▶ **HOW TO COMPLETE THIS TASK**: Could you copy out every line of the data where the word "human" occurs?
BEGIN DATASET RECORDS
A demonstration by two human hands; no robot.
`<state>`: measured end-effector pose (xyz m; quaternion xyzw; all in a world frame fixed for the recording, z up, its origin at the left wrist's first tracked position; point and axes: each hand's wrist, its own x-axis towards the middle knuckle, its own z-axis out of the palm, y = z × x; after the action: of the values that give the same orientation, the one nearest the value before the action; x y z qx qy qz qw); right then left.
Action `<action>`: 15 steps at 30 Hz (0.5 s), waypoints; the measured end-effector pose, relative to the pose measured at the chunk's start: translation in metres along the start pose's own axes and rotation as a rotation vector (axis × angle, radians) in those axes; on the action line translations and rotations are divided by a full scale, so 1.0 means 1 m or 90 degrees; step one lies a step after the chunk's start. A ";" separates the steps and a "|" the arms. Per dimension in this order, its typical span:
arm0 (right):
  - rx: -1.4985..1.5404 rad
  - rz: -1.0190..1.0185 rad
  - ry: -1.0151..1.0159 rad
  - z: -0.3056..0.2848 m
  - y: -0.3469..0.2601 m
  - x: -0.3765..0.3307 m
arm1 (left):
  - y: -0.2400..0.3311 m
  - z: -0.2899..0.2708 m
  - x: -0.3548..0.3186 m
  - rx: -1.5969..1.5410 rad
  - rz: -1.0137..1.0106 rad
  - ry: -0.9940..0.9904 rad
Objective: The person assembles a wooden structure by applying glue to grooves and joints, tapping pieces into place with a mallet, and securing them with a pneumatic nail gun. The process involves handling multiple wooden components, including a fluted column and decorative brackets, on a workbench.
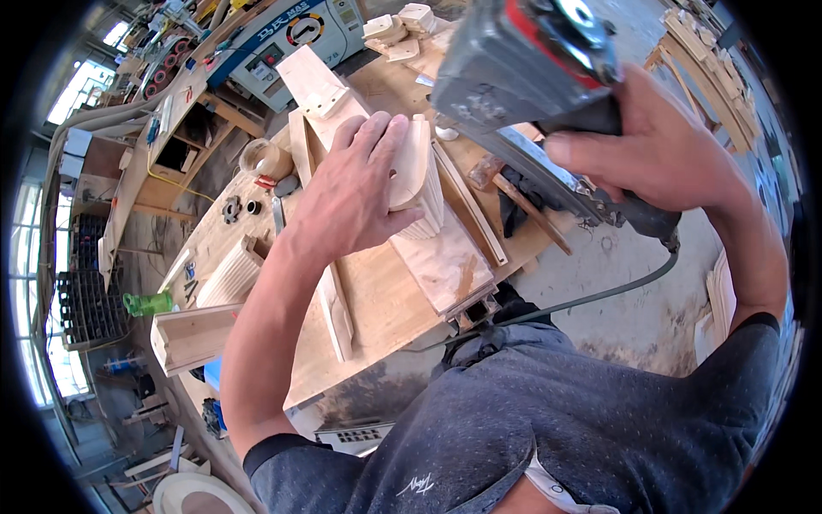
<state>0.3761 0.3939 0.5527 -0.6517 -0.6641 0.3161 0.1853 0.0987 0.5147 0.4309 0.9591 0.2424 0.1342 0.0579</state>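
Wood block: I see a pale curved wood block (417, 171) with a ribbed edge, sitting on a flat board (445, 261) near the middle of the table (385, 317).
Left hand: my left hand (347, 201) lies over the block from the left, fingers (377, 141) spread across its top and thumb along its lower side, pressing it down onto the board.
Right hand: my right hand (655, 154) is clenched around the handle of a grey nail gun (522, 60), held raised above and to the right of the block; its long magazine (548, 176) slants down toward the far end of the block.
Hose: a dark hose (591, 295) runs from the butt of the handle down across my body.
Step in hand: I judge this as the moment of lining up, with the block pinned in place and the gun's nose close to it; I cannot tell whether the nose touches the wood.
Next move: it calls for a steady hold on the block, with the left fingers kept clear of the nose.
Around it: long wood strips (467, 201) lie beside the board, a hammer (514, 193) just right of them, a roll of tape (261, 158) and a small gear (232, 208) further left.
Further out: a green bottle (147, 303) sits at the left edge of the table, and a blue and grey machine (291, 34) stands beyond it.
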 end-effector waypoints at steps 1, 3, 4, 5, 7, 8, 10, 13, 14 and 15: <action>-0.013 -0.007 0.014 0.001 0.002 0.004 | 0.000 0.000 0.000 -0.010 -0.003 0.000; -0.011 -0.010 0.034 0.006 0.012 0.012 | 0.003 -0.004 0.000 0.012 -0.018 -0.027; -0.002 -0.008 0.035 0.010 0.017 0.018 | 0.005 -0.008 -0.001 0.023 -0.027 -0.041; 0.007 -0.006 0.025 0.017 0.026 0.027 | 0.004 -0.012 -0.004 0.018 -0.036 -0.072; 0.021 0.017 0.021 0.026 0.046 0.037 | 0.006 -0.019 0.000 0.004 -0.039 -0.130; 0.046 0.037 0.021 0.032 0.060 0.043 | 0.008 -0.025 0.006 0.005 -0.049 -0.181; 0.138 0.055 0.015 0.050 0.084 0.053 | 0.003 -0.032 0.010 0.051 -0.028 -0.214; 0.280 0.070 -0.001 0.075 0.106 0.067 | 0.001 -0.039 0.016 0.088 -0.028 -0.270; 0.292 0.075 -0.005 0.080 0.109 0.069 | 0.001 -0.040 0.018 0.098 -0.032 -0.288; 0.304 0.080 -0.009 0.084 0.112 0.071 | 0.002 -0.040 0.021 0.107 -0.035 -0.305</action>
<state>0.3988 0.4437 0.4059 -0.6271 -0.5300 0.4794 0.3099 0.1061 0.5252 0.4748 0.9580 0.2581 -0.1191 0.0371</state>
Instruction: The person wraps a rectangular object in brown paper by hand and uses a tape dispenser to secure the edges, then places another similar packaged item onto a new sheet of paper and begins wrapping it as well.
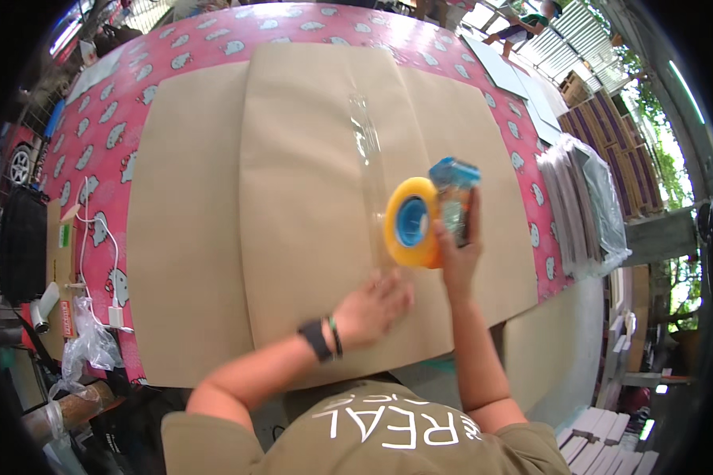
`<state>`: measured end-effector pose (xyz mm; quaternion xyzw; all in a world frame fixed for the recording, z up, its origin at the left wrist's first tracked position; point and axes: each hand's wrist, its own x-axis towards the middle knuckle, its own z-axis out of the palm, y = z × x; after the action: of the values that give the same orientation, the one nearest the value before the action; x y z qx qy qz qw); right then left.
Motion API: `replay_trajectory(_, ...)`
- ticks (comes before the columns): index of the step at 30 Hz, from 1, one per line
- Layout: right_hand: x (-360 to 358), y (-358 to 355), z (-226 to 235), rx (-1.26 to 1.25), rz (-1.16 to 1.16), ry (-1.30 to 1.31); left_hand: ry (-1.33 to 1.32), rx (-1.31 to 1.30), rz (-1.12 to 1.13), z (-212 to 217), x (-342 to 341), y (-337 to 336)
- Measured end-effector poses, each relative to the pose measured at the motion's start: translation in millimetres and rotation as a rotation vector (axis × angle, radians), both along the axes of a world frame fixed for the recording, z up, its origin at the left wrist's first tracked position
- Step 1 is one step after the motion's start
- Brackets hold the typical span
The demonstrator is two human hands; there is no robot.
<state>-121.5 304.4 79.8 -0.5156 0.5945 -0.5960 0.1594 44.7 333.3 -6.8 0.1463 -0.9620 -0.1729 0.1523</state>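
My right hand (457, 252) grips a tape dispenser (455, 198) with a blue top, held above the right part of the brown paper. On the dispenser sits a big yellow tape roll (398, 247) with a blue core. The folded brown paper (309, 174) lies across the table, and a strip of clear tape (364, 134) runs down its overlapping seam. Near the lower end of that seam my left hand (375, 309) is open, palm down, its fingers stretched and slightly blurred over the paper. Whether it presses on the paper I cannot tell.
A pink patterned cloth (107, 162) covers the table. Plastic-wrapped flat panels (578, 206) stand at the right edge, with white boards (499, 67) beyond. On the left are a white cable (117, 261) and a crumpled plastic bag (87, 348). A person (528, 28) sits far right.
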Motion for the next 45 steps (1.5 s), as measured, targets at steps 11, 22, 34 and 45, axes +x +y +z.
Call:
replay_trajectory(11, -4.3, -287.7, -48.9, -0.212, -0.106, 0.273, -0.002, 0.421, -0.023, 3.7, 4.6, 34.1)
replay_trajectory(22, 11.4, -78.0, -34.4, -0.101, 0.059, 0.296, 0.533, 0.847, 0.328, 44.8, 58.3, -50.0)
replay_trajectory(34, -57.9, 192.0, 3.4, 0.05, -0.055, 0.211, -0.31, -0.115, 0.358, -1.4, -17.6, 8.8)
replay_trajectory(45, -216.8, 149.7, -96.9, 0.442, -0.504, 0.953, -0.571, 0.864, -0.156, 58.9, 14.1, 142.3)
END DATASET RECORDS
▶ **OUTPUT FOR THIS EXERCISE**:
A demonstration by two human hands; no robot.
The demonstrator is two human hands; there is no robot.

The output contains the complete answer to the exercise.